HOW TO UNDO A CIVILIZATION IN FIVE EASY LESSONS

The World In Which We Find Ourselves, And The World As We Rearrange It

Feng shui is one of those annoying and superficial "takes" on ancient oriental customs that usually don't make it 50 miles inland from the California coast. The opposite of feng shui, however, has taken over the whole country. Instead of arranging our homes and our neighborhoods, our cities and our States in a comfortable, functional, productive and pleasing way, we all live in ever-increasing chaos.

For a long time. I've thought that our architects and homebuilders, realtors & mortgage bankers, planners and regulators were responsible for a lot of this. To make homes cheaper, or easier to build, or trendier, or more "modern," they began eliminating features, even whole rooms. Some of the changes were for the better: Extra bathrooms, indoor laundry rooms, separate kids' bedrooms, all made sense. But at what cost?

The first important amenity to go was the worst: No more front porch. You could no longer sit outside with your friends and family, enjoying the weather and the community, waving to the passers-by and talking to your neighbors. Your open public face was now in back of the house somewhere, probably behind a fence, up on an open deck that wasn't much good in a rainstorm or on a hot day. The connection to the neighborhood was broken. Families withdrew, falling in upon themselves, and began to lose any sense of community with their own neighbors. Throughout our society, the loss showed.

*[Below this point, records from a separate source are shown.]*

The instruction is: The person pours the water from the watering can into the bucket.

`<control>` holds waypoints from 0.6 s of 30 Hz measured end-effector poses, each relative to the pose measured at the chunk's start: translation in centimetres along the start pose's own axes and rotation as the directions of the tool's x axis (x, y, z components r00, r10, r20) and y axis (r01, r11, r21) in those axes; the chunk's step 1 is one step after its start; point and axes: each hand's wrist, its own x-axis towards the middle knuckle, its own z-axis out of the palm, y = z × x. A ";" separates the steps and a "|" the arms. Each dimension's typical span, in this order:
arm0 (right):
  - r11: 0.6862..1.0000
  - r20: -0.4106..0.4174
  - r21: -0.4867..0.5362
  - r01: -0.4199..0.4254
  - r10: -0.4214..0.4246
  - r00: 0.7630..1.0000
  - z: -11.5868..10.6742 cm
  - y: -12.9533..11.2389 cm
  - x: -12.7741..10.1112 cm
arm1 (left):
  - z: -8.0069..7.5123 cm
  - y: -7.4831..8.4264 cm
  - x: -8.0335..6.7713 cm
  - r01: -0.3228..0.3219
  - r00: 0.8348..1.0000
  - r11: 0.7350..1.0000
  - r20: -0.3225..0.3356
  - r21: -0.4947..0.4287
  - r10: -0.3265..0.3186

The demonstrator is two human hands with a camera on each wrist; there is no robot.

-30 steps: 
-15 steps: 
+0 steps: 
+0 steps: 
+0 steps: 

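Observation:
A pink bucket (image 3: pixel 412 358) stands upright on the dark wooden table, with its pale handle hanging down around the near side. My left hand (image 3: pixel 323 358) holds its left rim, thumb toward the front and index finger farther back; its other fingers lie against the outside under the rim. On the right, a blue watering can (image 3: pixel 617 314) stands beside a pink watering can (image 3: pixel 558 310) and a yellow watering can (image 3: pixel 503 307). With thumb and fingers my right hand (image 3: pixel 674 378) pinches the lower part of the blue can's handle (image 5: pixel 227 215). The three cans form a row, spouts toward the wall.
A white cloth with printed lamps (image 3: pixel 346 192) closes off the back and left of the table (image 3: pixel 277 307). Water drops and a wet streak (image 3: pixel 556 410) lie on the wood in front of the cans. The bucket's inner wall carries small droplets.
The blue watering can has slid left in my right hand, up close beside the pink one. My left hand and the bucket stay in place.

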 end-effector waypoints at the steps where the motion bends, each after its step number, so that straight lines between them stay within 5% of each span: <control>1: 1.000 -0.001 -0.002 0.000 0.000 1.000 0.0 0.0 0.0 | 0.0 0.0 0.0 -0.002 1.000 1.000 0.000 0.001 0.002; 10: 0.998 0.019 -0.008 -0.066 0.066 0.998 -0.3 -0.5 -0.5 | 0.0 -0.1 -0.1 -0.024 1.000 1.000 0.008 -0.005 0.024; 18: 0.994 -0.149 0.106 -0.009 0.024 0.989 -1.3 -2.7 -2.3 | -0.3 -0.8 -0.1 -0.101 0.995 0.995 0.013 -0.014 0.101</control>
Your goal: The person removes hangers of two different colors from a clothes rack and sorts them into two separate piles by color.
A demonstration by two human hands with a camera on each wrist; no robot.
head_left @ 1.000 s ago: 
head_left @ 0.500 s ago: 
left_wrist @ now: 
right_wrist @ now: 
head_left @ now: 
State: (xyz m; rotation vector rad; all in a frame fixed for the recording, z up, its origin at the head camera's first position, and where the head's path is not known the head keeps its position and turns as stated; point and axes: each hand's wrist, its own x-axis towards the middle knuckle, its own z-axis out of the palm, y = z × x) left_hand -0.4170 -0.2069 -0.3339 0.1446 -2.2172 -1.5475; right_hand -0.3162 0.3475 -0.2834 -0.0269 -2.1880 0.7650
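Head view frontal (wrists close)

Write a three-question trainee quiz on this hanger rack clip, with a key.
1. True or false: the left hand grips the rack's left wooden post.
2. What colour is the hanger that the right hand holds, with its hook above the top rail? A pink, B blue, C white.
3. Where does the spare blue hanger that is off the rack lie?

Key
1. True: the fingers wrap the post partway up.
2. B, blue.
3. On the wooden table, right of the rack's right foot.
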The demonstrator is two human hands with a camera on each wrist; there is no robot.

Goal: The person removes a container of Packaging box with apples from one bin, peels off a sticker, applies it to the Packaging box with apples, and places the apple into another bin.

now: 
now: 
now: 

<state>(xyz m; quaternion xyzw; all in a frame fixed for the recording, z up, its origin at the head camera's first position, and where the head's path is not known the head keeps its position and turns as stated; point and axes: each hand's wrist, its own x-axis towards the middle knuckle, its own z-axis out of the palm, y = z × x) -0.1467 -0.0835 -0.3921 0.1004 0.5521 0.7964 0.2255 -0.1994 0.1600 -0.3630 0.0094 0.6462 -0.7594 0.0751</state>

The next thing to go was the dining room. This was the one room in the house that was reserved for ceremonial occasions, special family events and holidays. Christmas, Thanksgiving, Easter, birthdays, Sunday dinners with Mom & Dad and Gramma & Grampa, a big feast spread out on a big table, something for the scrapbooks and the memories for years to come. Now all gone in favor of an "island kitchen," where no man celebrates or remembers anything or anyone. Or maybe a home office, to while away one's unemployed years in. But no place for tradition and family history, shared joys and generational communion. Is it any wonder that we're so cut off from our own parents and children? There's simply no place for them, literally.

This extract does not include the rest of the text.